The smearing of criminal and non-criminal bikers doesn’t just extend to groups like the Grim Guardians. It may apply to individuals with connections to the two biker groups that have been identified as outlaw gangs involved in the Twin Peaks shootings: the Cossacks and the Bandidos.
After reports saying that one of the nine people killed – 65 year old decorated vet Jessie Delgado – had no criminal ties or club affiliation, a piece in the Dallas Morning News two weeks ago Friday raised new questions about another man killed.
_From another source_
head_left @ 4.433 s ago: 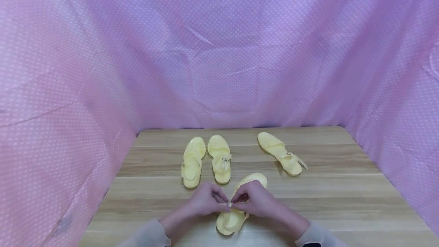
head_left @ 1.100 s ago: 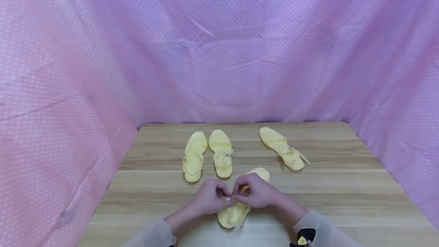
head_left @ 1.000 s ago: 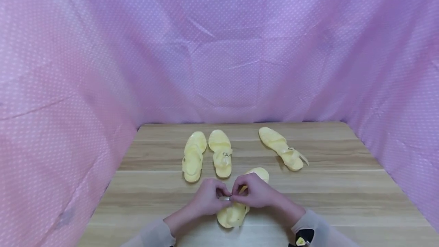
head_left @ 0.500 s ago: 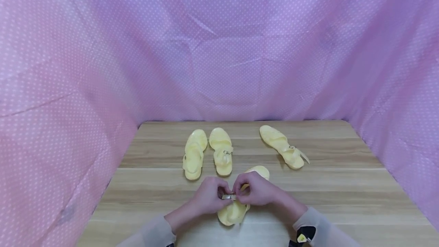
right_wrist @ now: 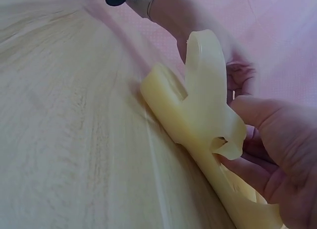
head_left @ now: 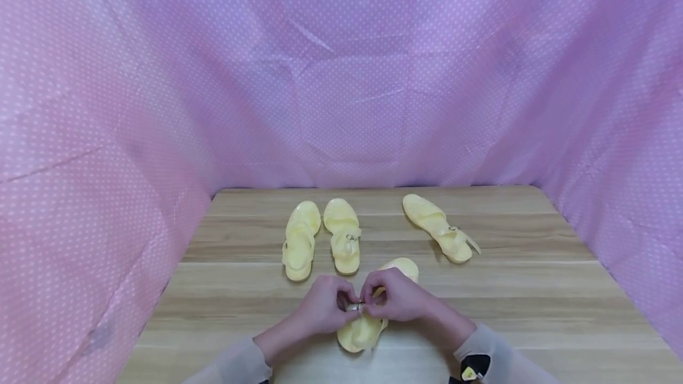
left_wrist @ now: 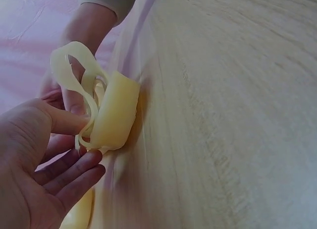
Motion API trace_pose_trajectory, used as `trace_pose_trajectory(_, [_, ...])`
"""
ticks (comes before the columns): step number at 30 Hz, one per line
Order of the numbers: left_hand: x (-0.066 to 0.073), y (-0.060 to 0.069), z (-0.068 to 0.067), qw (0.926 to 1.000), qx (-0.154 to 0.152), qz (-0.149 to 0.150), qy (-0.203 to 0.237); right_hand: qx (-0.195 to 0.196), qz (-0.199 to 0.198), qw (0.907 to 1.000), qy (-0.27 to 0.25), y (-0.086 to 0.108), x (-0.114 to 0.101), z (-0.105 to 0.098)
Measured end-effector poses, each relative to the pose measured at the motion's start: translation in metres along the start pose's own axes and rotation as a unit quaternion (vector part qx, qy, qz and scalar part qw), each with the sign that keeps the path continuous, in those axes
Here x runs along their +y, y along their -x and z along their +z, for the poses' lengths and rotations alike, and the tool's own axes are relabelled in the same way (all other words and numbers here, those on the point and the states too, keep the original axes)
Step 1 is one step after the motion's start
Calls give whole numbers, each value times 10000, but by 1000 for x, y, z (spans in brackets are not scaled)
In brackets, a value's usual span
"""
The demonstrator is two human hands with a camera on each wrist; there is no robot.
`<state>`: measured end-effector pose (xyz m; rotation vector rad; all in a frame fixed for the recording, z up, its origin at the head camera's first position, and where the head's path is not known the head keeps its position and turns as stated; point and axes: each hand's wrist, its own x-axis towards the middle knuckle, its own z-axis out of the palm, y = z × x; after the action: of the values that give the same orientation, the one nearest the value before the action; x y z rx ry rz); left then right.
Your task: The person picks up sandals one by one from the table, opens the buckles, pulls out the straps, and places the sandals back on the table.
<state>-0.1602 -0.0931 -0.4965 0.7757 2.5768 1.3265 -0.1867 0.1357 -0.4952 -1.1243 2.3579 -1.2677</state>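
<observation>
A pale yellow sandal (head_left: 361, 334) lies at the table's near side, its toe pointing away and to the right. My left hand (head_left: 322, 308) pinches the ankle strap beside a small metal buckle (head_left: 356, 307). From the other side, my right hand (head_left: 397, 296) pinches the strap at the buckle. In the left wrist view, the sandal's heel part (left_wrist: 117, 110) and looped strap show beyond my left thumb. The right wrist view shows the raised heel strap (right_wrist: 205, 75) beside my right thumb and finger. My fingers partly hide the buckle.
Two yellow sandals, one at the left (head_left: 300, 245) and one beside it (head_left: 341, 224), lie side by side behind my hands. Another sandal (head_left: 432, 223) lies farther right, its strap end sticking out. The wooden table (head_left: 512, 307) has pink dotted cloth (head_left: 347, 76) around it.
Both hands stay pinched at the strap, with small fingertip shifts around the buckle. A short piece of strap now shows between the left fingertips. The other sandals have not moved on the table.
</observation>
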Motion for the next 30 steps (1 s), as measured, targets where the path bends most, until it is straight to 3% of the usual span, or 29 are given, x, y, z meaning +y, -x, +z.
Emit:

The article says that Cossacks member Richard “Bear” Kirschner of Richardson had no criminal record, and that he drove to the Waco event with his wife, in their family car.
The Morning News piece quotes friends of Kirschner who praise him as a gentle family man, but also includes a quote from “Lori,” a friend of Kirschner, who echoed some of the rumors swirling as more doubts are raised about the police account of the Twin Peaks incident.
In fact, Lori said, the biker community is rife with reports about witnesses who heard the discharge of lots of high-powered weaponry after a few initial pop-pop sounds of handguns. The reports sounded like they came from “muzzled or suppressed high-powered weapons,” said Lori, though she wasn’t there. The theory is that the heavy fire came from tactical police officers.
(…)
Isn’t it hard to identify supressed high-powered gunfire? Not for the biker community, many of whom are ex-military and have been around firearms a lot, Lori said. Speaking of that day in Waco, she said, “The Leatherneck Club was there. Different mom and pop groups. The Foreign Legion riders group. Many of them were veterans. You learn to differentiate.”
The Waco police press release on Friday confirmed the use of suppressors.